On y est. La Chine.
Je suis rentré dans le gigantissime empire chinois par la porte dérobée de la "Chine" Ouïgour autant le dire tout de suite, je n'ai encore rien vu de la Chine avec un grand "C".
Bien difficile pourtant d'éviter la culture chinoise, colonisatrice, expansive et, il faut bien l'avouer, terriblement fascinante.
Dans les rues de Kashgar, les Ouïgours (les descendants du Khan, Gengis pour les intimes) côtoient les colons chinois envoyés de l'Est par le gouvernement et spécialement depuis 2008 avec le programme "développement du Grand Ouest".

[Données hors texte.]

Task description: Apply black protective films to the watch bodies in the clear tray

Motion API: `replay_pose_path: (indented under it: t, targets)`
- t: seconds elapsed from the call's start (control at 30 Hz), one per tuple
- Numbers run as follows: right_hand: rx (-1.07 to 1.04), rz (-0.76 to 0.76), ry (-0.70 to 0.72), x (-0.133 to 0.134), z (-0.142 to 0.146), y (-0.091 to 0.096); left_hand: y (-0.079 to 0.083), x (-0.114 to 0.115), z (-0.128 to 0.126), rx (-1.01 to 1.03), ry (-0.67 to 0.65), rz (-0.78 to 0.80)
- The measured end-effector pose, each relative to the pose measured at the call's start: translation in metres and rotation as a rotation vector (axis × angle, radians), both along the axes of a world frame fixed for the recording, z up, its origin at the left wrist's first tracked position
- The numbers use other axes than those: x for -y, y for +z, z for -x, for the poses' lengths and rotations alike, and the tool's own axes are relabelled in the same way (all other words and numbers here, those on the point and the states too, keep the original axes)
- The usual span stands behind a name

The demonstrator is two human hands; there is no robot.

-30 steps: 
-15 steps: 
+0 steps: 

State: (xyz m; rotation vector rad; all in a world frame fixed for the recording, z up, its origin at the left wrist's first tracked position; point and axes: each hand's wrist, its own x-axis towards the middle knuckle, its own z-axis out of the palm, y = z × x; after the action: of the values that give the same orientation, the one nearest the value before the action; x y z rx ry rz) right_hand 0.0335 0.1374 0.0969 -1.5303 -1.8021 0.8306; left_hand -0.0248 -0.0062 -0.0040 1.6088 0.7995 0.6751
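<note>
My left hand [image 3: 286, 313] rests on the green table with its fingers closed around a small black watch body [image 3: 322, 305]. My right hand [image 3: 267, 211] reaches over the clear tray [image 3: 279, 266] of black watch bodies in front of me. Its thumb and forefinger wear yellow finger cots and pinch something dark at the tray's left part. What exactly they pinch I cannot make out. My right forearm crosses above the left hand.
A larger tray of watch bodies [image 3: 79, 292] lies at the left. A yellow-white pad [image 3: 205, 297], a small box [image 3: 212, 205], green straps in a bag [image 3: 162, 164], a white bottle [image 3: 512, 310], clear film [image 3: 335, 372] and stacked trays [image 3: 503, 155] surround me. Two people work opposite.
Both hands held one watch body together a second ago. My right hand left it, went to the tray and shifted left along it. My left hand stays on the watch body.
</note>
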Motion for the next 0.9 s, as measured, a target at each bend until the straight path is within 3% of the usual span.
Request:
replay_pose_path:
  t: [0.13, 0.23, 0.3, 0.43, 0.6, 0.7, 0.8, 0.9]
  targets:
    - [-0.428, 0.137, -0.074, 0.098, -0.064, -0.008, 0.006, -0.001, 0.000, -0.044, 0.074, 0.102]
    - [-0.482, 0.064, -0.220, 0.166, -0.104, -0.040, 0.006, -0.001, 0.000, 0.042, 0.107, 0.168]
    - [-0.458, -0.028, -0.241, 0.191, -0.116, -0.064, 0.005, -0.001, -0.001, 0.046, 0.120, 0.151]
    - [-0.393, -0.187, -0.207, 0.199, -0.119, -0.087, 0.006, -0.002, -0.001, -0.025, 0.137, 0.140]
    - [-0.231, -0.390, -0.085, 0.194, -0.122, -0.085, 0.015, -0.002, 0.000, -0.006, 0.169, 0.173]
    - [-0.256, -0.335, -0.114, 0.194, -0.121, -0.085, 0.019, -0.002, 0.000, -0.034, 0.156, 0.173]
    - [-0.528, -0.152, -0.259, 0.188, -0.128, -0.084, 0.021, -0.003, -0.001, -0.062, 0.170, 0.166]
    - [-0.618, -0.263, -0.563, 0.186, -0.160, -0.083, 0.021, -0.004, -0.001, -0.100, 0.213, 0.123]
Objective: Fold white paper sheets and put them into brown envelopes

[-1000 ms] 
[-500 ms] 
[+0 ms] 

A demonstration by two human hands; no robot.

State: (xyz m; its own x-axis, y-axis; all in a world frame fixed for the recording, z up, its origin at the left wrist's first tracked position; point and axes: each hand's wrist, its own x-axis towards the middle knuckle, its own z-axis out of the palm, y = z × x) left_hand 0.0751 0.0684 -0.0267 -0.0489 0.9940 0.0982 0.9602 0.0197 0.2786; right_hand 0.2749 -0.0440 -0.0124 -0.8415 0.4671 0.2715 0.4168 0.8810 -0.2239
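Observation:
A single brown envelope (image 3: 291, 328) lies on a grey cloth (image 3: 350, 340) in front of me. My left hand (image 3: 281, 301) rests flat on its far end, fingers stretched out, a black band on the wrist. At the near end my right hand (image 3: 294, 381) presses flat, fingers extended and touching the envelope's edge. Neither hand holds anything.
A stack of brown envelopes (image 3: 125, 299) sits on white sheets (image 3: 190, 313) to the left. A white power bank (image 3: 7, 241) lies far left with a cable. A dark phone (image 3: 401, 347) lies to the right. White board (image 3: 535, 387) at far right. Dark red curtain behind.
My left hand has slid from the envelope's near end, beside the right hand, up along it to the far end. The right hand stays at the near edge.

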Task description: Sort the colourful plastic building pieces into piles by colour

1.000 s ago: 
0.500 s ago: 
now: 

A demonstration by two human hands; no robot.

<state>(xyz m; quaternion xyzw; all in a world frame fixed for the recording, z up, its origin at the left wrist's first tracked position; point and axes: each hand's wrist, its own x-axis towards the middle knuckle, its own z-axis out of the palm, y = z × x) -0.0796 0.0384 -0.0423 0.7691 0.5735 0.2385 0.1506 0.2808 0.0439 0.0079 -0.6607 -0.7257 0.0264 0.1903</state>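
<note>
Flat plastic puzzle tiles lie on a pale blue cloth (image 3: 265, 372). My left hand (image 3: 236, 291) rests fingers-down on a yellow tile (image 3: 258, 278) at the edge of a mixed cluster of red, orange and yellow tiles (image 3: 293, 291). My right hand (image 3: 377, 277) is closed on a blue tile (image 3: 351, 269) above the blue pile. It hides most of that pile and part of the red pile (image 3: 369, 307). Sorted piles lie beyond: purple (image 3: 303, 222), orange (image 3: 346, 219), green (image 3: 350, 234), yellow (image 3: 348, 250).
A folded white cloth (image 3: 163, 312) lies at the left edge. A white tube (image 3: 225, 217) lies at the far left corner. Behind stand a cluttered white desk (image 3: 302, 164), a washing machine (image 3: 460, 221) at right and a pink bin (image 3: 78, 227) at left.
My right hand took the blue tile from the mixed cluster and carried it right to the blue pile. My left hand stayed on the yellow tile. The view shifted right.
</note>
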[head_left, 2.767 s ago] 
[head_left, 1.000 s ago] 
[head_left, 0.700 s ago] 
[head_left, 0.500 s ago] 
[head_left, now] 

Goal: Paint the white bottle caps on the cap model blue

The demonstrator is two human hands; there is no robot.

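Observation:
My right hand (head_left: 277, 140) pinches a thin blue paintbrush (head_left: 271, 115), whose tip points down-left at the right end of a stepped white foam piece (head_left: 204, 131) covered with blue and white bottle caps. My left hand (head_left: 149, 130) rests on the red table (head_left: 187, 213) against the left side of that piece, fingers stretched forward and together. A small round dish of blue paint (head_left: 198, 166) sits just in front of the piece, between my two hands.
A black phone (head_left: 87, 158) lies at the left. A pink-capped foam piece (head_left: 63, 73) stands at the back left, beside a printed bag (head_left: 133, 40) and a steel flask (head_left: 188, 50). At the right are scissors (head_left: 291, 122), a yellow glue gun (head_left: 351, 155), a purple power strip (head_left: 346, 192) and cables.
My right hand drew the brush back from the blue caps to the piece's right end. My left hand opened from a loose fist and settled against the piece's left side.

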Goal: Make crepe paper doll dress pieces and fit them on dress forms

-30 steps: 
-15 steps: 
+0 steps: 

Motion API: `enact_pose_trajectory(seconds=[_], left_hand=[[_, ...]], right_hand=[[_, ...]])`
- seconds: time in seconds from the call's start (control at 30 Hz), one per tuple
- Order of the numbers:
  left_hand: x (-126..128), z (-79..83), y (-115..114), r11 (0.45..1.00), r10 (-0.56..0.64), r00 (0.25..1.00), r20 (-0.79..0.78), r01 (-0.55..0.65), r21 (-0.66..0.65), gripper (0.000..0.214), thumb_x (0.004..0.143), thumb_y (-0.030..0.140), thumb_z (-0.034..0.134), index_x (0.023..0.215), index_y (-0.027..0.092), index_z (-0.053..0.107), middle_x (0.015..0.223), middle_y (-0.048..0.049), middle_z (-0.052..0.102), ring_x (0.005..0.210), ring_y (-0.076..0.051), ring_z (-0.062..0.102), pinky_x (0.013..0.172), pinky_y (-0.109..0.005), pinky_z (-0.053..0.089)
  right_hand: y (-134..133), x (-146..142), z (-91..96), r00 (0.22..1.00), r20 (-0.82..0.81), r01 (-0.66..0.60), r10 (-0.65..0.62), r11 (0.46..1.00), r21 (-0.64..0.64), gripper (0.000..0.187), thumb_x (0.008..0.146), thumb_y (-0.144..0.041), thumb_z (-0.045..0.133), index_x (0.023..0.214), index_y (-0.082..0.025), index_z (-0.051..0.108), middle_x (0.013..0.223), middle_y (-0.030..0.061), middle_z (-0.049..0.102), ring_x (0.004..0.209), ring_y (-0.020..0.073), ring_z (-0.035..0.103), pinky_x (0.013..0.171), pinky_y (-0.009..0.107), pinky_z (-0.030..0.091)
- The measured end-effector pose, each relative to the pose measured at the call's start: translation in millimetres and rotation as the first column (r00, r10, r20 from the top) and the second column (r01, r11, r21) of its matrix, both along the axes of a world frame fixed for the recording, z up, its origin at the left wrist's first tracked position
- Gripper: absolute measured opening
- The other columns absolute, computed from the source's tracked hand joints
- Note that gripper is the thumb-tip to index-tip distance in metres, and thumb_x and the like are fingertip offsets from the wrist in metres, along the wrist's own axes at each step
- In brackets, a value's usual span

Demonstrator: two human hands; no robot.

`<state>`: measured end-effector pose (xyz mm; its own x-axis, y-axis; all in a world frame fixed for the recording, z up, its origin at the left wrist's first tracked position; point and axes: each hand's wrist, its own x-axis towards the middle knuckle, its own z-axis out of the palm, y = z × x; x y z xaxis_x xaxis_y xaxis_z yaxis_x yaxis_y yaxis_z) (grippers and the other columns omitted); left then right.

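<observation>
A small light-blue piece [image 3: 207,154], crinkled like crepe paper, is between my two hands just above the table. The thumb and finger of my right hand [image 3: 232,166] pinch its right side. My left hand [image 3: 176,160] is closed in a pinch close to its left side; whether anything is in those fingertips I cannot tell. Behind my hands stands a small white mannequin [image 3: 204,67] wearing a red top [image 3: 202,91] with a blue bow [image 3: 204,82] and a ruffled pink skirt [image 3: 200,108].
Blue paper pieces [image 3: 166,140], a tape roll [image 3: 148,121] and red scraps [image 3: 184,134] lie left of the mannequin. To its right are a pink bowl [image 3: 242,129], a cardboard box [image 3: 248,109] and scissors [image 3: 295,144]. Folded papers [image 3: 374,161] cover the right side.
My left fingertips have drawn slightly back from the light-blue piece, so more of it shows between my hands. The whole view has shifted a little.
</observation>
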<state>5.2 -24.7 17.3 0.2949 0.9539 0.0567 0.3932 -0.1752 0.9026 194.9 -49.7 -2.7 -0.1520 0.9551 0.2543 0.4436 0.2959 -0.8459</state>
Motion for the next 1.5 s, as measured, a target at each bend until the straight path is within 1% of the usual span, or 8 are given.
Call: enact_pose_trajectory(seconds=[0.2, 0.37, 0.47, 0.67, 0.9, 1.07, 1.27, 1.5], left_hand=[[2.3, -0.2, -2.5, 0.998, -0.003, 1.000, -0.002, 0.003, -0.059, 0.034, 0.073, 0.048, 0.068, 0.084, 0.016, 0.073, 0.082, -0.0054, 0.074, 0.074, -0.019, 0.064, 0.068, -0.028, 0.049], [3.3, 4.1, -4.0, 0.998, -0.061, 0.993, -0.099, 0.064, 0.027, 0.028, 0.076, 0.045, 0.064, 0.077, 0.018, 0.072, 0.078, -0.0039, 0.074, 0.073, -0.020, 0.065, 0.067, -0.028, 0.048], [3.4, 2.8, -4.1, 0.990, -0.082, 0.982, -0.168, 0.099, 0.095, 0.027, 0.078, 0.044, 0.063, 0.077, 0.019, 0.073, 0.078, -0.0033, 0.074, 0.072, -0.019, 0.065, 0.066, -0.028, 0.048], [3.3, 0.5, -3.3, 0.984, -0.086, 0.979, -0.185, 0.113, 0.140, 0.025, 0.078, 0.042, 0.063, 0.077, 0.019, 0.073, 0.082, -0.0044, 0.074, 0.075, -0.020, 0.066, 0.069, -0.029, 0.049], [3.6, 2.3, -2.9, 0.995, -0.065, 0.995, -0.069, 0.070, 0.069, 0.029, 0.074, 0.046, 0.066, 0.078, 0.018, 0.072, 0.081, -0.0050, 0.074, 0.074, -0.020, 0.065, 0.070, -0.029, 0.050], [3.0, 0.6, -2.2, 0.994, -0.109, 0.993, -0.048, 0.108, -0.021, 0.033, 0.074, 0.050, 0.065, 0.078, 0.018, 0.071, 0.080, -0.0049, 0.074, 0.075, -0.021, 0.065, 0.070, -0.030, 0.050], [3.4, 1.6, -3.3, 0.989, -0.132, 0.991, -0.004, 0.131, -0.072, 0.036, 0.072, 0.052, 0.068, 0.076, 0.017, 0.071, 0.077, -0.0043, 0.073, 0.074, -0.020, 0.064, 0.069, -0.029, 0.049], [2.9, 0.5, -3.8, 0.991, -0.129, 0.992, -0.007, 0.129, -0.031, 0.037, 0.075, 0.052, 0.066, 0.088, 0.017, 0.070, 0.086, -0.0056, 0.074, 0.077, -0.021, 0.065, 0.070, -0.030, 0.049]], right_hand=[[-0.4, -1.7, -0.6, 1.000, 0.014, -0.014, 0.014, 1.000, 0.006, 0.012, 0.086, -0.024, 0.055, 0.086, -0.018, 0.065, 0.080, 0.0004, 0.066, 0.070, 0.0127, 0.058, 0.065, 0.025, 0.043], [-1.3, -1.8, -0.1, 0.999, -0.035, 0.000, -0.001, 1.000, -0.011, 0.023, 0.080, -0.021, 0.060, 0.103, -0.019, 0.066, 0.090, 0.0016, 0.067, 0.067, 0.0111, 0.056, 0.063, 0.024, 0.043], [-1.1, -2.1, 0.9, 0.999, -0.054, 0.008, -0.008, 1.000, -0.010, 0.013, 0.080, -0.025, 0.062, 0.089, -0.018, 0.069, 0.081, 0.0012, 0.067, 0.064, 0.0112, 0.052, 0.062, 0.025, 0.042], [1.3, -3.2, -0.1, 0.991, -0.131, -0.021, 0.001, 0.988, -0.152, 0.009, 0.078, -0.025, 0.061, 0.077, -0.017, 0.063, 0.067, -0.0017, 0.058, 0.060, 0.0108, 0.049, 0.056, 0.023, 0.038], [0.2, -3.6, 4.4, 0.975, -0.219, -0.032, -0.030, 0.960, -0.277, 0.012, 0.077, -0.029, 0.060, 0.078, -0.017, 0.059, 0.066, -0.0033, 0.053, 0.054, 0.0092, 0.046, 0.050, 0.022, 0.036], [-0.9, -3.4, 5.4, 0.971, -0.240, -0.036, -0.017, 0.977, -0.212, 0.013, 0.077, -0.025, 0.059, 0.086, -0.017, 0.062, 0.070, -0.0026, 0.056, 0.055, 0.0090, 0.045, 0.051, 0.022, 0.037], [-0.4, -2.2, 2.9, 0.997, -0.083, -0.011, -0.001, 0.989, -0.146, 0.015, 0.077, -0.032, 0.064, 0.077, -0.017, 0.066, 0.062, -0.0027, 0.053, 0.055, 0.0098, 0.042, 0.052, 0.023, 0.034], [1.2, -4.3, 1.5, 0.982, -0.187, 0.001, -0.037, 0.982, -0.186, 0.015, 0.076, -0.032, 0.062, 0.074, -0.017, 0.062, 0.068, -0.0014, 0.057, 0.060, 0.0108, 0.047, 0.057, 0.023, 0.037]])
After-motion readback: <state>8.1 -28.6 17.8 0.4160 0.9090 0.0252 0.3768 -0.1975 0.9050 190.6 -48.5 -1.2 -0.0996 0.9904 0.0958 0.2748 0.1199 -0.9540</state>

C'est donc à grand renfort de bétonneuses et de propagande que les Chinois font de Kashgar la ville qu'elle devient aujourd'hui. Il suffit parfois de traverser un boulevard tout neuf (car les chinois ne sont pas bêtes, et dans un pays aussi grand, le plus important est de construire tout d'abord des routes) vous passez d'un doux chaos entre moutons bêlants et têtes de ces derniers baignant dans leurs bouillon à un hyper-giga marché sur deux rue de 500m avec enseignes clignotantes et à peu près tout.
Car pour les chinois il n'est absolument pas concevable de n'avoir à choisir qu'entre 10 possibilités de nouilles, non, il est essentiel de pouvoir compter sur pas moins de 276 nouilles différentes, 463 types de biscuits allant du gout tofu à celui non moins surprenant de poisson.
La vieille ville de Kashgar est détruite pour être reconstruite en béton tentant vainement de singer l'architecture traditionnelle... pas étonnant de voir des yourtes, traditionnellement faites pour être l'habitation nomade parfaite, être construites par des chinois entièrement en béton.
Sédentarisez-vous qu'ils disaient...
Les Ouïgours ne se laissent pourtant pas faire sans résister...inutile de vous décrire l'attitude de Beijing dans ces cas je pense.
Malgré tout ça, Kashgar séduit, une sorte d'Istanbul préservée du tourisme au porte de l’extrême orient. Tout y est mouvement, bruit, et saveurs. On sent l'arrivée de la Chine comme un frisson traversant l'échine et ce frisson n'est que plus intense la nuit tombée lorsque les petites places se parent de leurs échoppes fumantes, du bruit des crieurs Ouïgours se partageant la scène avec les cris et klaxons des chinois sur leurs scooters, et des lumières clignotantes des publicités. Ne vous étonnez pas si les rues déjà animées la journée deviennent fourmillantes lorsque le soleil à disparu car il est une chose que les ouïgours partagent avec les chinois: ils ne mangent jamais chez eux.
Le soir venu ils sortent dans la rue, s'assoient sur un banc entre un banquier et un éboueur, commandent un bol de nouilles, quelques brochettes de foie de volaille, de champignons, de poisson frit et l'engloutissent à toute vitesse tout en profitant de chaque respiration pour commander le plat suivant. Déambuler entre ces échoppes est une expérience unique, goûter de tout, pleurer parce que c'est trop épicé, rire parce qu'en mordant dans la brochette ce que tu pensais être un oeuf était un oeil, puis recommander une autre brochette parce que la curiosité l'emporte sur la méfiance, voilà ce qu'est vraiment Kashgar.
Parfois le choc est violent, car l'expansion chinoise délaisse les retardataires, le peloton chinois n'a aucune voiture balais et les derniers qui, pour une raison ou une autre, avance plus lentement sont laissés au bon soin de la masse qui a vite fait de les digérer.
Ainsi en arrivant au bazar de Kashgar, la foule qui couvre toutes les ruelles, braillant, poussant, forme tout à coup un ilot, un handicapé sans bras ni jambe se tortille par terre misérablement, bousculé le malheureux ne peux pas se relever, personne ne lui lance un regard et la foule continue son ballet. Lorsque je me retourne l'ilot a disparu, l'espace est à présent piétiné par des milliers de jambes. Le soir venu une femme vêtue d'un gilet orange fluo viendra poser un voile sur ce corps qu'on ne saurait voir. La mort en chine se promène dans la rue, un balais de pailles à la place de la faux. Circulez il n'y a rien à voir ! Les chinois ont obéis ils circulent sans rien voir.
Pourtant, malgré la dureté, j'aime cette ville, et j'espère que j'aimerai autant la Chine, la vraie. Nous partons dans 3 jours en train pour 2 jours de route jusqu'à Lanzhou au centre de la Chine d'où nous partirons Sac au dos pour descendre (comme je l'avais prévu) vers le Sud en longeant la frontière du Tibet. L'hiver ayant déjà commencé nous envoyons donc les vélos à Chengdu et nous les récupérerons dans 2-3 semaines à Chengdu.